The story that I chose is part of a series of books called The Wheel of Time, written by Robert Jordan. While all the books are so heavily detailed that some people don’t even like reading them, I enjoy the details which seem to pull me into the world of this story. I chose to look through book 1, “The Eye of the World,” to gather some descriptive phrases pertaining to the senses that we are studying about. This is a science fiction/fantasy story about a group of friends whose home village is unexpectedly attacked by attacked by evil creatures forcing them to leave their homes and set out to find a safe place to figure out what is going on. The story is about a cyclical, created world where male and female magic are supposed to work together but long ago in the cycle the Dark One tainted the male half of the magic. In the current day, certain females, called Aes Sedai, are the only ones able to wield the magic, the One Power, safely, and men who can wield it are “gentled” to keep them from destroying the world. The story continues through a series of what will be 14 books with the main characters splitting into different groups at different points in time and having different adventures and tragedies befall them, as they learn what the Wheel has in store for them.

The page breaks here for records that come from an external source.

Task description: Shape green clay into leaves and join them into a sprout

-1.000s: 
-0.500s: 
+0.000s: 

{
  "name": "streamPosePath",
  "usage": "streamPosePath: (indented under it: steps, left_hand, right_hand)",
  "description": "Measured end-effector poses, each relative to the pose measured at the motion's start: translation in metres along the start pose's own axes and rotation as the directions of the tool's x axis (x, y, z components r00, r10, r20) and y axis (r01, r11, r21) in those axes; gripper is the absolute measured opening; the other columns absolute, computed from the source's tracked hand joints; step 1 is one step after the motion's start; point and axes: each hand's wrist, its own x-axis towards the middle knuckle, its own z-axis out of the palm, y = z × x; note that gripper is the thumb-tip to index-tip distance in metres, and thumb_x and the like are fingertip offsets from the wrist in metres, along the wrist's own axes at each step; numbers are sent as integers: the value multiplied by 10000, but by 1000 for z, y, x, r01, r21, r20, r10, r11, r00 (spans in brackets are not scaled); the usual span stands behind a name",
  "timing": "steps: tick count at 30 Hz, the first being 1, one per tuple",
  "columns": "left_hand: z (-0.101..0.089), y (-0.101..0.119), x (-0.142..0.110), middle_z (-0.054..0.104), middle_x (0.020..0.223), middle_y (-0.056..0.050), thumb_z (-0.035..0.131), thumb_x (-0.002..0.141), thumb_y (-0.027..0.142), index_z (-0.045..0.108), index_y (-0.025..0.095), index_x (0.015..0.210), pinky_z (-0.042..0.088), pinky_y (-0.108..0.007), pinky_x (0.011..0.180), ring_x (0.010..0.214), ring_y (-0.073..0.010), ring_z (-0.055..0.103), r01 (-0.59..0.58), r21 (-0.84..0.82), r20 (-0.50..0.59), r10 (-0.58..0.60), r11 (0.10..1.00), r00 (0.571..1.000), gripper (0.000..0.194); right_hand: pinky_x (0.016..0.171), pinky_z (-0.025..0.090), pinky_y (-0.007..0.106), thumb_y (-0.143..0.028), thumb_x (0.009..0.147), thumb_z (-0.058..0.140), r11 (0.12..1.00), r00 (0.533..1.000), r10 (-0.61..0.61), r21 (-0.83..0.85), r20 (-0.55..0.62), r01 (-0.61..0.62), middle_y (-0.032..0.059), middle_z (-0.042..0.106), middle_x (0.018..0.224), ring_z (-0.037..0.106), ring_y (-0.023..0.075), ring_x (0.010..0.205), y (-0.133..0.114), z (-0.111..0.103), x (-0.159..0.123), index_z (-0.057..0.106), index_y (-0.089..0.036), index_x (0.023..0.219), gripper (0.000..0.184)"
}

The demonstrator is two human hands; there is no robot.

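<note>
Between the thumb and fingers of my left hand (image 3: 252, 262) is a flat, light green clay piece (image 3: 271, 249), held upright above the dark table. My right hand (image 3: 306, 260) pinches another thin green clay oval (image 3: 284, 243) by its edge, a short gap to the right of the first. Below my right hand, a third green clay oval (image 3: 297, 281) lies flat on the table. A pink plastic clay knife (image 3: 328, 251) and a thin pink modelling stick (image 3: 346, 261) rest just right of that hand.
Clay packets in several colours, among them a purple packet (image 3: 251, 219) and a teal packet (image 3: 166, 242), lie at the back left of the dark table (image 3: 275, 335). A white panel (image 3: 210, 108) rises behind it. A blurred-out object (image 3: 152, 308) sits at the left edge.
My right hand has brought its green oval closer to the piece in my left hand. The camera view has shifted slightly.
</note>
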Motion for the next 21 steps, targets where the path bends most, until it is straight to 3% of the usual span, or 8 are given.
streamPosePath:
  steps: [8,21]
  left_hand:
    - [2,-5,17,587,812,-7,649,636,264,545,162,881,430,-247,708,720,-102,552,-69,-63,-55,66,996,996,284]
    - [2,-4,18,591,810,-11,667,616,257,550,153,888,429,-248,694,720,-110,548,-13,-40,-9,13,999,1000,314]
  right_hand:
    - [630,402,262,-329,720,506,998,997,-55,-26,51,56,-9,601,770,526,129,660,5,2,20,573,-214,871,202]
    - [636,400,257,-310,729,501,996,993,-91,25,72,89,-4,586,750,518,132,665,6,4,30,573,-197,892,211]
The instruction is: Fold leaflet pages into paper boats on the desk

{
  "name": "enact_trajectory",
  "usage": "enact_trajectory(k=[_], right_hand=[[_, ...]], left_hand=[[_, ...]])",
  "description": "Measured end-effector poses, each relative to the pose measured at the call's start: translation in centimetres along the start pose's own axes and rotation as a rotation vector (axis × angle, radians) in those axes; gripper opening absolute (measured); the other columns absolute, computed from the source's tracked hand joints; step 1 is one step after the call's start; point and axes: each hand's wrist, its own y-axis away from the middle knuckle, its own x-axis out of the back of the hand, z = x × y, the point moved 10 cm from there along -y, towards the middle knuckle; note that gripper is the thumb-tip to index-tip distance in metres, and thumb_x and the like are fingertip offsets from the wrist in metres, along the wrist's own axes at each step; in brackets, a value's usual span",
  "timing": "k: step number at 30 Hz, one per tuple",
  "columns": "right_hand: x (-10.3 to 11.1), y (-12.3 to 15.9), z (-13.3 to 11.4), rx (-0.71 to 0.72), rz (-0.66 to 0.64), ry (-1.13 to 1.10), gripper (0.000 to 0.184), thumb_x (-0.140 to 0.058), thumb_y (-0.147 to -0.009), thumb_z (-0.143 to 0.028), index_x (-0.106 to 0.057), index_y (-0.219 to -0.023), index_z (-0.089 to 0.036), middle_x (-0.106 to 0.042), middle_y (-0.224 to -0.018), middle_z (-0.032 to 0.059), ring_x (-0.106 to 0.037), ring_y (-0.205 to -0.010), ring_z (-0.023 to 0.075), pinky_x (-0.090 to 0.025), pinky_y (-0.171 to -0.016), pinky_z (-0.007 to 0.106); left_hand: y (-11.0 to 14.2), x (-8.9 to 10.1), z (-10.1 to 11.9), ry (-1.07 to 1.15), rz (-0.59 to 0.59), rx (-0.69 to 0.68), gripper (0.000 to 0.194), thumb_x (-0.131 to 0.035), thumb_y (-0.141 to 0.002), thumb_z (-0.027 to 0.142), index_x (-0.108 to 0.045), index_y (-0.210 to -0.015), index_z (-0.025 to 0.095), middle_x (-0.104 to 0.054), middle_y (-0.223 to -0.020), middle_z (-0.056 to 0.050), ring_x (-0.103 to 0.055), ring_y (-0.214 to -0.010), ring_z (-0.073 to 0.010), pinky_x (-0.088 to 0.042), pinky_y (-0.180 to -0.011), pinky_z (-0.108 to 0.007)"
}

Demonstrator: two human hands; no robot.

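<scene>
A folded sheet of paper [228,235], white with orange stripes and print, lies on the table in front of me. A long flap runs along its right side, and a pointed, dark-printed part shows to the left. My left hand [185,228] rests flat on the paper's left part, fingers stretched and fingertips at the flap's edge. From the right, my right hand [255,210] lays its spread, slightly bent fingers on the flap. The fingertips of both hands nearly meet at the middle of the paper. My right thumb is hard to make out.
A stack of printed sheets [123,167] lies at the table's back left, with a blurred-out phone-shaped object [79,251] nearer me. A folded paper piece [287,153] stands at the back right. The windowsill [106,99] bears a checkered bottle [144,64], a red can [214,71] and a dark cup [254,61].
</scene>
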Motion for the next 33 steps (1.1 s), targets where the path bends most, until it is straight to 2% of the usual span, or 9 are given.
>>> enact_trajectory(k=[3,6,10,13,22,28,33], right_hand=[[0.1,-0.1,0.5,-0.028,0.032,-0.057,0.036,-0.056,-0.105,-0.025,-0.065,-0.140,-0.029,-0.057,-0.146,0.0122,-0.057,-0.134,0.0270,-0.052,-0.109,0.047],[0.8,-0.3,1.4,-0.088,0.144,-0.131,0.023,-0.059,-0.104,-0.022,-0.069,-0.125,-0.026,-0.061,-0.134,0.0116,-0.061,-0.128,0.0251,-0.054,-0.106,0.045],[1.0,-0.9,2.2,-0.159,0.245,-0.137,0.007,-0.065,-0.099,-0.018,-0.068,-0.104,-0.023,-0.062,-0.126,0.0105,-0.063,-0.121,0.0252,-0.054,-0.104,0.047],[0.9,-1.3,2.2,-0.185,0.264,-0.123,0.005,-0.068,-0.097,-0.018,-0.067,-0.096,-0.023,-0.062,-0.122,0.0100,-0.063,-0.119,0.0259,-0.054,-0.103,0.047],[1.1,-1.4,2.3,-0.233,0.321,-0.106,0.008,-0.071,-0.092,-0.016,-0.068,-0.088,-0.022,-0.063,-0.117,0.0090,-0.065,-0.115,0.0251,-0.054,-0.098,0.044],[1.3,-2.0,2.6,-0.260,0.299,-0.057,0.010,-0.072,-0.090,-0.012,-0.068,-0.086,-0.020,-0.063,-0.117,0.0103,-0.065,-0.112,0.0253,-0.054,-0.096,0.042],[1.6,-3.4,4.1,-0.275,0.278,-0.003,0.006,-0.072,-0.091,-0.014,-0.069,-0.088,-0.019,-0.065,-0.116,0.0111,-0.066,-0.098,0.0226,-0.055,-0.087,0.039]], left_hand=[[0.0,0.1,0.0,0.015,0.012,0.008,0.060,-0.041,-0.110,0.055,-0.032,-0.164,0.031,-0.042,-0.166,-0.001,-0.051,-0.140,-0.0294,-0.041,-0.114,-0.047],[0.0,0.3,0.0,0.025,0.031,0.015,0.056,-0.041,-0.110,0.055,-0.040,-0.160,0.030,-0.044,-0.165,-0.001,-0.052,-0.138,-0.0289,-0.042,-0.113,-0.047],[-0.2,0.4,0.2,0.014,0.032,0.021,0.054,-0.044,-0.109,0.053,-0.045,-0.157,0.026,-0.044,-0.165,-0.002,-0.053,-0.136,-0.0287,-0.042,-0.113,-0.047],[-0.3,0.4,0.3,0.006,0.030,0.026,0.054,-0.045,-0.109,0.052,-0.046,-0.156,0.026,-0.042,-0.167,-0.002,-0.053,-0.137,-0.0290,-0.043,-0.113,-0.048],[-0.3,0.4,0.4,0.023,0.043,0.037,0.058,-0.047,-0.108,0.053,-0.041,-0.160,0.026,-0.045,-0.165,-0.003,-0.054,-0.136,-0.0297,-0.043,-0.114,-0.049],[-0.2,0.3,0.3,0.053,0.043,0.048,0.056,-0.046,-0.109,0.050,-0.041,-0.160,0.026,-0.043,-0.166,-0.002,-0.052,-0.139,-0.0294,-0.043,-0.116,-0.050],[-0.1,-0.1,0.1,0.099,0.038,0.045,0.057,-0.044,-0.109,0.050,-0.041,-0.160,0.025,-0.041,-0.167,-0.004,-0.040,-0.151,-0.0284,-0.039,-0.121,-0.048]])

As I mentioned previously, the books are richly detailed. Skimming through a few chapters gave me plenty of choices to relate to the senses. Here are a couple of lines that I found regarding the senses. These quotes are related to vision, which is a property of the eyes. The eye works because light enters through the cornea, the iris, and the pupil of the eye and finally through the lens. The lens passes an image to the retina and is transmitted to the rods and cones which are what receive the light and send the picture to our brains. The rods allow black and white vision, while the cones allow us to see in color. In this section of the book, the party is riding on horseback through a dense fog in the dead of night, in a forest. Each of the quotes are related to not being able to see very well with very little moonlight and with the fog obscuring objects outside of a few feet.
“Moonlight filtering through bare branches gave only enough illumination to fool his eyes into thinking they saw what was underfoot.” (p 98)
This first quote can be explained by the rods in the eye only allowing the person to see only enough of shapes to avoid tripping, and not even enough then to see clearly what was underfoot.
“Houses loomed in the fog on all sides, houses strangely tall to Rand’s eye.” (p 176)
“A few more windows than before showed a light, but the thick mist turned most of them to dim patches, and as often as not that hazy glow, hanging in the gray, was all that was visible. Other houses, revealing a little more, seemed to float on a sea of cloud or to thrust abruptly out of the mist…” (p 178)
These quotes are regarding visual perception and illusion. The houses appeared to be taller than what Rand would expect because of the fog obscuring the base of the houses. They appeared to be hanging or floating even though he knew that they were not. Rand used perceptual clues and experience to be able to determine that the shapes looming out of the fog were houses.
“Only the rush of air past his face and the gather and stretch of the horse beneath him told him he was moving at all.” (p 176)
This quote is not related to vision but to skin senses and kinesthesis. Rand was able to feel the wind on his face and feel the horse he was riding to determine that he was moving. He could feel that the horses legs and flank were moving in such a way that told him that the horse was moving forward. Putting these senses together allowed him to perceive that he was moving.
I find that details in stories are what bring the stories to life. When I am reading a novel that has a lot of description, I get pulled into the book in my head. Having descriptions such as these allows me to get a sense of what is going on, provides me with a better sense of what the character is seeing, feeling, and doing, and allows me to feel more like I’m right there in the middle of things. I mentioned in my description of the book that many people find there are too many descriptive paragraphs and that they didn’t like that in a book. Many people have told me that they didn’t enjoy the book because the descriptions took away from the story and the plot. I feel completely the opposite. Without descriptions that give our own senses something to perceive, it feels like just reading words on a page.
Jordan, Robert. The Eye of the World. Tor Books. The Wheel of Time. Tom Doherty Associates LLC: New York, 1990. 98+.